THE HERPES-SIMPLEX VIRUS TYPE-1 DNA-POLYMERASE ACCESSORY PROTEIN, UL42, CONTAINS A FUNCTIONAL PROTEASE-RESISTANT DOMAIN

被引:27
作者
HAMATAKE, RK
BIFANO, M
TENNEY, DJ
HURLBURT, WW
CORDINGLEY, MG
机构
[1] Department of Virology, Bristol-Myers Squibb Pharmc Res Inst, Princeton
关键词
D O I
10.1099/0022-1317-74-10-2181
中图分类号
Q81 [生物工程学(生物技术)]; Q93 [微生物学];
学科分类号
071005 ; 0836 ; 090102 ; 100705 ;
摘要
Herpes simplex virus type 1 encodes its own DNA polymerase (Pol), the product of the UL30 gene, and a polymerase accessory subunit, the product of the UL42 gene, both of which are required for viral DNA replication. Pol and the UL42 protein associate to form a heterodimeric complex (Pol/UL42) which is more active and has a higher processivity than the Pol catalytic subunit alone.
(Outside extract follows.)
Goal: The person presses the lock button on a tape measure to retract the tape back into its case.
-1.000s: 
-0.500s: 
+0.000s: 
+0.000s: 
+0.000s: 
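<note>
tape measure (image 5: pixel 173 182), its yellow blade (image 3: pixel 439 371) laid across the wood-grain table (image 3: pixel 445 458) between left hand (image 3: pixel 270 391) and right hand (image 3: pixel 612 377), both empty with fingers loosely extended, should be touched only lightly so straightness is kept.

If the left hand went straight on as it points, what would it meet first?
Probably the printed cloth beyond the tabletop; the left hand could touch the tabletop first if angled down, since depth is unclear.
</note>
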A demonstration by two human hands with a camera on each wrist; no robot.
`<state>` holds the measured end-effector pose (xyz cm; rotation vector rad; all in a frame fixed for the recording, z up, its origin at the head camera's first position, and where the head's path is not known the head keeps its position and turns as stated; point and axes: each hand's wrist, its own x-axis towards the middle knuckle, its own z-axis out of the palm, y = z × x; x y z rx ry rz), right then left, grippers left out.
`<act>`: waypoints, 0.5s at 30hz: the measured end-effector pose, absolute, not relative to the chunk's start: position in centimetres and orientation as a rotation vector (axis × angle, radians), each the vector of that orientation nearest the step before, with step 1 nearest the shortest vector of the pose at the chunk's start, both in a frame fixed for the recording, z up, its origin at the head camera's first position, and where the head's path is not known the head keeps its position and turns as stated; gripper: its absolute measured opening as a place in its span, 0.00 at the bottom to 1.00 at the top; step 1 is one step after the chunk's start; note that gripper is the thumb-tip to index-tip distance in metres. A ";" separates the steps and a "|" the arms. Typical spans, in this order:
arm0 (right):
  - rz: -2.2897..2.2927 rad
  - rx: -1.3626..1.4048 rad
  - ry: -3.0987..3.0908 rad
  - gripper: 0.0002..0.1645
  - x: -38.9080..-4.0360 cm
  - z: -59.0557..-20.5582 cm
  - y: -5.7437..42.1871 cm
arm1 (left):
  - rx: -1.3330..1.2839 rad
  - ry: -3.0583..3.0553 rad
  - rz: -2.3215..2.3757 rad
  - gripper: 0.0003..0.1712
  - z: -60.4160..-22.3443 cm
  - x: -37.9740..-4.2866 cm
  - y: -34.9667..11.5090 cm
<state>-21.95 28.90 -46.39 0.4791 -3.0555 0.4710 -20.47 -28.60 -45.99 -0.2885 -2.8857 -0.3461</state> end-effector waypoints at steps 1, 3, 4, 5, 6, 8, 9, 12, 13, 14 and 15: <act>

The Pol/UL42 complex has been reconstituted by mixing together highly purified Pol and UL42 subunits obtained from recombinant baculovirus-infected cells. We have used polymerase activity on poly(dA): oligo(dT20), a template that the Pol subunit utilizes with low efficiency, to measure the formation of the Pol/UL42 complex. Our data indicate that the association constant for the Pol/UL42 complex is 1 x 10(8) M-1. Proteolytic digestions of UL42 were performed to determine whether structural domains of UL42 could be disclosed by differential amino acid accessibilities. The ability of these protease-resistant domains to form a functional complex with Pol was determined by measuring their ability to stimulate Pol activity on poly(dA):oligo(dT20). We have found that trypsin digestion of UL42 in the presence of DNA generates protease-resistant fragments of 28K and 8K which co-elute from a MonoQ column and are able to stimulate Pol activity on poly(dA): oligo(dT20). Complex formation of the 28K and 8K tryptic fragments with Pol was also shown by their co-immunoprecipitation with antibody to Pol. It was determined that the 28K fragment of UL42 comprised amino acids 1 to 245 or 1 to 254 of UL42, whereas the 8K fragment started at amino acid 255. Thus. controlled proteolysis of UL42 revealed two closely contiguous structural domains that retained the ability to complex with Pol and stimulate Pol activity.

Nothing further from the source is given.